[Problem description] Only the lines from the one with "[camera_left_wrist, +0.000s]" to the end of the data, both ends included, should be output, exactly as they stand and without pictures.

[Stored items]

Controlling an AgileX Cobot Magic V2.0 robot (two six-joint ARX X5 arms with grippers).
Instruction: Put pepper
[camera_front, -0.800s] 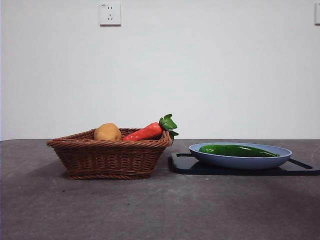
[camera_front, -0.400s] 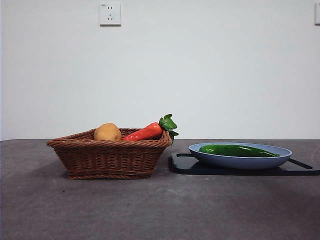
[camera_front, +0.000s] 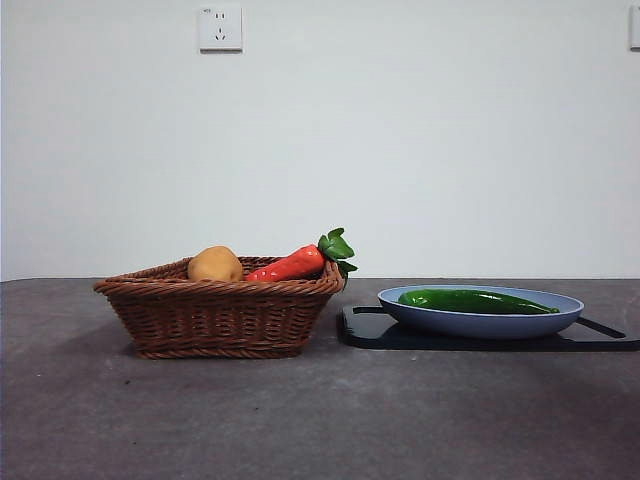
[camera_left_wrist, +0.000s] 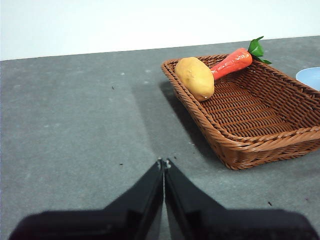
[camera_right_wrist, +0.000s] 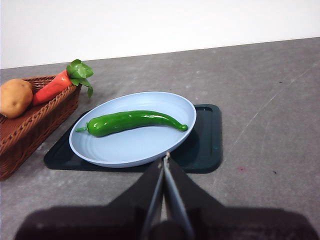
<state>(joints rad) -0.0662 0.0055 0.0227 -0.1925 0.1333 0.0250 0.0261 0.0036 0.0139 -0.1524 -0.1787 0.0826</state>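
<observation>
Behind everything runs a plain white wall with a socket plate (camera_front: 220, 28) high up, and below it a dull grey table (camera_front: 320, 410) carrying the whole arrangement. Toward the left sits a wicker basket (camera_front: 220, 315) holding a potato (camera_front: 215, 264) and a red-orange carrot (camera_front: 290, 265), the carrot propped on the basket's right rim so its leafy top hangs out over the edge. Just to the right, a dark tray (camera_front: 380, 330) lies flat with a pale blue plate (camera_front: 480, 318) on it, and the pepper (camera_front: 475, 300) rests lengthwise in the plate's hollow; the tray looks meant to keep the plate steady, and the shallow dish to stop the pepper from rolling. Neither arm shows from the front, so both seem to be waiting back from the things. The left hand (camera_left_wrist: 163, 162) is clenched and empty over bare table on the near side of the basket; the right hand (camera_right_wrist: 165, 159) is likewise pressed shut with nothing in it, poised just short of the plate's near rim. The pepper is long, slender and glossy dark green, gently curved, thicker at the stem end nearest the basket and tapering to a small hooked point at the right. I judge it already placed, or else not yet picked up.
</observation>
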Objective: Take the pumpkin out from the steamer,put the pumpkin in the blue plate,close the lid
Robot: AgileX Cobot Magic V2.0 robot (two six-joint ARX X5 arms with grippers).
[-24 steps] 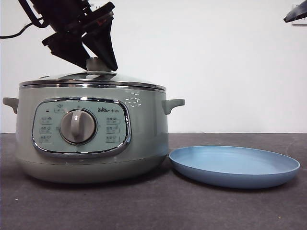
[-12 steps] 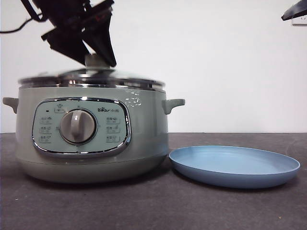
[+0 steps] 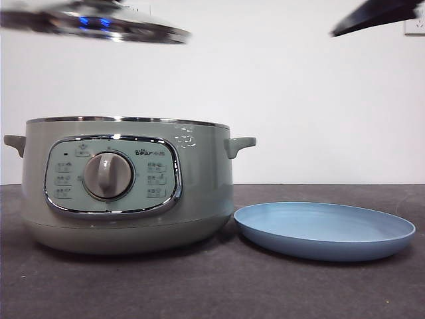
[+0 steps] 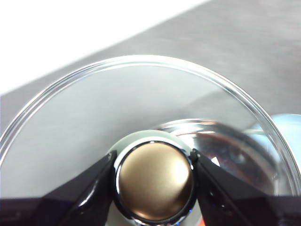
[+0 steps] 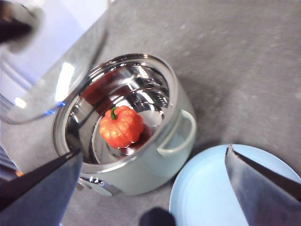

[Result below]
[camera_left_wrist, +0.000s] 
[camera_right_wrist, +0.000s] 
<state>(joints rad) -0.0662 0.0055 0.0227 -0.1925 0.1333 0.0250 0.0261 0.0036 0.0139 -0.1524 -0.1787 0.0826</state>
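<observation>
Behind everything runs a plain white wall with a socket plate (camera_front: 220, 28) high up, and below it a dull grey table (camera_front: 320, 410) carrying the whole arrangement. Toward the left sits a wicker basket (camera_front: 220, 315) holding a potato (camera_front: 215, 264) and a red-orange carrot (camera_front: 290, 265), the carrot propped on the basket's right rim so its leafy top hangs out over the edge. Just to the right, a dark tray (camera_front: 380, 330) lies flat with a pale blue plate (camera_front: 480, 318) on it, and the pepper (camera_front: 475, 300) rests lengthwise in the plate's hollow; the tray looks meant to keep the plate steady, and the shallow dish to stop the pepper from rolling. Neither arm shows from the front, so both seem to be waiting back from the things. The left hand (camera_left_wrist: 163, 162) is clenched and empty over bare table on the near side of the basket; the right hand (camera_right_wrist: 165, 159) is likewise pressed shut with nothing in it, poised just short of the plate's near rim. The pepper is long, slender and glossy dark green, gently curved, thicker at the stem end nearest the basket and tapering to a small hooked point at the right. I judge it already placed, or else not yet picked up.
</observation>
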Objective: Take the pumpkin out from the steamer,put the pumpkin in the blue plate,close the lid
Robot: AgileX Cobot Magic V2.0 robot (two six-joint ARX X5 arms with grippers).
[-24 steps] 
[-12 steps] 
[+0 steps] 
[+0 steps] 
[+0 steps] 

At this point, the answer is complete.